> What needs to be done: Type out the listing below exactly. Pictures stay out of it.

+++

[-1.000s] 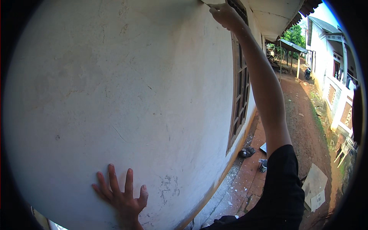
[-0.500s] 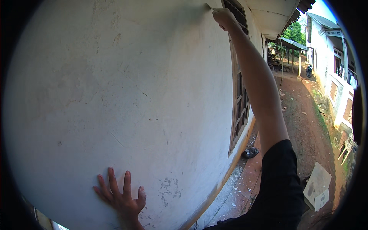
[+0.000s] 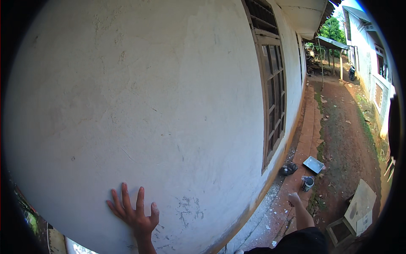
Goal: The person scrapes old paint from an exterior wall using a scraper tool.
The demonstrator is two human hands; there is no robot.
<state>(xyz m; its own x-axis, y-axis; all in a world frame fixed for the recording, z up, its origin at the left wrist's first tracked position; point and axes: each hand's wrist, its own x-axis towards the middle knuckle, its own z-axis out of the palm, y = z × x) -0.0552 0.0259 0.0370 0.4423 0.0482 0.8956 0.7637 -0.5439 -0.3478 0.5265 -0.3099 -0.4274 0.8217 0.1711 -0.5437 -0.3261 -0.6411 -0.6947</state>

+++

> Task response:
[-1.000s] 
[-0.500s] 
[+0.000s] 
Goal: The person scrapes old paint from an exterior wall using a scraper tool.
The demonstrator is two human hands; there is no robot.
<state>(xyz m; its own x-axis, y-axis; all in a world frame fixed for the recording, z up, its origin at the left wrist's first tracked position; point and axes: each hand's wrist, its own x-axis towards the middle knuckle, its own z-axis out of the palm, y = z × x) -0.0552 0.0259 0.0370 0.4423 0.0482 0.8956 0.7637 -0.5439 -0.3478 0.5265 -0.3099 -0.4274 0.8217 0.1711 -0.5437 -0.3261 -0.6411 -0.6947</state>

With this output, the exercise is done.